If ever there’s a designer to turn any connotations of crochet on its head and, you know, make it cool, it’s Jonathan Anderson. The wunderkind designer – who also works as the creative director at Loewe when he’s not creating his namesake brand – went all fuzzy and warm on us for his Autumn/Winter 2017 collection, one that had a hint of Harry Potter about it, too. This was largely because there was an element of school shirting, only here scribbled as though with coloured pencils but so vibrant that it came across to tie-dye effect. But the main message here was crochet and knit: colourful crochet florals spilling over feet and trailing out as scarves and on bags. It was cosy. It was clever. It was far more wearable and tangible an offering than has been seen from him in some time, even. There’s nothing too scary about a smooth cocoon-shaped bomber with knitted sleeves; there might be something more scary about that crochet for those faint of fashion heart, but that’s the beauty of having options. Crochet patches, fringing, long cardigans (something we haven’t seen in a while among menswear trends); it was romantic and whimsical and an ode to folk and the Seventies (flares the trouser shape of choice) – and that most covetable of bags, his must-have (and I don’t use that term lightly, or often!) pierced style, received an update as backpacks and satchels. Fingers on buzzers, these are going to sell out.
JW Anderson Fashion Show Menswear Collection Fall Winter 2017 in London (by Guillaume Roujas for NOWFASHION)

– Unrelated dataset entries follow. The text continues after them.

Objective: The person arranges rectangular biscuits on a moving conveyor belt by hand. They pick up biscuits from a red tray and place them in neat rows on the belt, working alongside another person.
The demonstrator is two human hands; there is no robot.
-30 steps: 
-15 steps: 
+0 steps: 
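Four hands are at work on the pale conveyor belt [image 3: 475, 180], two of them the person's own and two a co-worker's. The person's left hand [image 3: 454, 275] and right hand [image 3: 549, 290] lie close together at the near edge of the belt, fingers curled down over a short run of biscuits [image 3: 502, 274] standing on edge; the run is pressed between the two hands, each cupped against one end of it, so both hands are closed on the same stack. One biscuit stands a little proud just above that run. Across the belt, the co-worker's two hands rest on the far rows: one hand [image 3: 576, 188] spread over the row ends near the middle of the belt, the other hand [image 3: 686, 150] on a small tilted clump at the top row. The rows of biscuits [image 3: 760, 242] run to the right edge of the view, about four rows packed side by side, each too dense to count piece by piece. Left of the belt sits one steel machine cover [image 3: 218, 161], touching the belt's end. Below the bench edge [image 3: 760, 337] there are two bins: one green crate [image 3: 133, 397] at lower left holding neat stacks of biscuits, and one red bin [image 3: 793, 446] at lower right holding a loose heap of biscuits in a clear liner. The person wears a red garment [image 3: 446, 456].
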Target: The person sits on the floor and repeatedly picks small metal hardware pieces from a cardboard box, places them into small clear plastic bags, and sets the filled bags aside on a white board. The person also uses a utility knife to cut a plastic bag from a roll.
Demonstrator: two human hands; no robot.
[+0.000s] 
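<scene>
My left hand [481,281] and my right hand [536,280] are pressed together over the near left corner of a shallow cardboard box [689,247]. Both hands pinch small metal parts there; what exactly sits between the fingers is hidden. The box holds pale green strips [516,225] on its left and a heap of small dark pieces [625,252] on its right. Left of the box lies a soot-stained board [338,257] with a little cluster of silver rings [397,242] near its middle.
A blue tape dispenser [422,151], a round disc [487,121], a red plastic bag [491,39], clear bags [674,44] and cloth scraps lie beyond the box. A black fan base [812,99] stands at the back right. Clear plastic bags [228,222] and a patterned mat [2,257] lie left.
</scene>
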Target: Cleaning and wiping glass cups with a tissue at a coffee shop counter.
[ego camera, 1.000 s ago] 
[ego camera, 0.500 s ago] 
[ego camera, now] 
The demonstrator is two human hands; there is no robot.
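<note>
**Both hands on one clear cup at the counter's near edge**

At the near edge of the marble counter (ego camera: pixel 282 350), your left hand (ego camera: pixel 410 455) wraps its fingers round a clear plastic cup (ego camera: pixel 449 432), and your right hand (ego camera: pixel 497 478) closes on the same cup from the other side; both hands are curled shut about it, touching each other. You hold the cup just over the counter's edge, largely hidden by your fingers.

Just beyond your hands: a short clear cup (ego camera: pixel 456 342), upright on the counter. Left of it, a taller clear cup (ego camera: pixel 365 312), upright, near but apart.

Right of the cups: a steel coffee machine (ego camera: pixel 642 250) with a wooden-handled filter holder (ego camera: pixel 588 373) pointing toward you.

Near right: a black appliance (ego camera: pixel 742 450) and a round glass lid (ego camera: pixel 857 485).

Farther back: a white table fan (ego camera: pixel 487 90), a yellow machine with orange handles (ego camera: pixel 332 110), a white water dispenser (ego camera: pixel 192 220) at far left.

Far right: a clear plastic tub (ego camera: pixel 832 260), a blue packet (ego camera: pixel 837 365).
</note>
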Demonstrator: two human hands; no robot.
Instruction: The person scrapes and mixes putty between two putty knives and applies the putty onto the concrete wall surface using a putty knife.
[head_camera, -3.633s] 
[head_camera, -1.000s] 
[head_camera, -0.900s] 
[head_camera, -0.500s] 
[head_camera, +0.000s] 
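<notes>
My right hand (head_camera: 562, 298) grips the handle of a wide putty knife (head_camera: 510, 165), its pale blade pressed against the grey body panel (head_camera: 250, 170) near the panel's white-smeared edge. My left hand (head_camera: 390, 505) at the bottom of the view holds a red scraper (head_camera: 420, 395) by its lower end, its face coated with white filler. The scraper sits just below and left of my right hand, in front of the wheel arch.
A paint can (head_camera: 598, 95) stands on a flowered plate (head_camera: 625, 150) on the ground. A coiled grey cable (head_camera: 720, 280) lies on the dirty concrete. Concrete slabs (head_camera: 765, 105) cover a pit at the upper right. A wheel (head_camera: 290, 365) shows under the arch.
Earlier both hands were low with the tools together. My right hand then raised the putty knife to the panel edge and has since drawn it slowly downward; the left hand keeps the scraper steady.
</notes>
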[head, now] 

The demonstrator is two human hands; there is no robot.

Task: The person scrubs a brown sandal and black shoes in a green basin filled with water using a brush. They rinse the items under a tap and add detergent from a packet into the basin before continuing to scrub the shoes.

Arguably JW Anderson is among a handful of designers that kick-started the menswear fashion week scene in London in the first place and it was because his menswear was so successful that he wound up branching into womenswear. Almost an odd twist of fate given the flux of menswear and womenswear right now – show them together, show them at all? Plus, the fact that despite its rebrand, London Fashion Week Men’s own fate has been among the key talking points of this season – do we even need one anymore given all of the above? Regardless, JW Anderson remains a key designer drawing in that fashion footfall and presenting something engaging and new when menswear, these days, can easily slip into standard categories: traditional tailoring, the crazy, the avant-garde (despite appearances, these are in fact two separate categories), utility, street-sport-urban wear.
Chalayan Fashion Show Menswear Collection Fall Winter 2017 in London (by Gio Staiano for NOWFASHION)
Hussein Chalayan, however, new to the menswear schedule and hosting an intimate salon-style presentation, was one designer who managed to get the balance right. His precision cuts came with just the right overlay of avant-garde: see the subtle slit-and-slices on exacting tailoring, cocoon jackets and strand-trailing trousers. Controlled as always, Chalayan’s aesthetic can sometimes border on the austere but with swathes of knit added to the line-up, it made for a well-balanced offering and an ideal antidote to what continues to be something of a confused menswear landscape right now.
But as you cast an eye among the crowd attending the shows, it’s obvious which camps they fall into: utility and streetstyle-fodder being among the most popular. One can’t help but feel smart – suiting and traditional Savile Row tailoring had more of a heyday a few seasons back when it, too, seemed to have more of a presence on the catwalk.
Christopher Raeburn Fashion Show Menswear Collection Fall Winter 2017 in London (by Gio Staiano for NOWFASHION)
Among the utility camp, they’ll have found themselves shopping from the catwalks of Cottweiler and Christopher Raeburn, the former with a layered rave sensibility and the latter with a cut and patchwork approach. Agi & Sam felt a little overstyled this season and like it had strayed from the territory we’ve come to know and favour. Where had all the fun gone? Meanwhile Phoebe English looked to inject the fun into the mundane presenting her band of boys in their serene and neutral ensembles as they did the housework. Well, it sure makes those jobs all the more interesting. Those in the market for the more obvious outlandish styles of course look to Sibling; here Gaudi’s mosaic met quintessential Englishness. Exactly. One part pearly kings and queens to another tribal graphic – it was a colourful mash-up.
Maison Mihara Yasuhiro Fashion Show Menswear Collection Fall Winter 2017 in London (by Gio Staiano for NOWFASHION)
Anyone in the market for a great jacket should look no further than Maison Mihara Yasuhiro – these were standout, be they leather and heavy or dressing-gown-style and draped. Luxe and lovely.
And one couldn’t help but notice this season a lot of those in the audience with their tiny little man bags, purses almost. Autumn/Winter 2017 suggests they might want to switch those up for something that can carry a little more: a suitbag bag for everyday as at Xander Zhou at the beginning of the week kick-started a big bag trend that continued at Cottweiler, Matthew Miller, and Christopher Raeburn.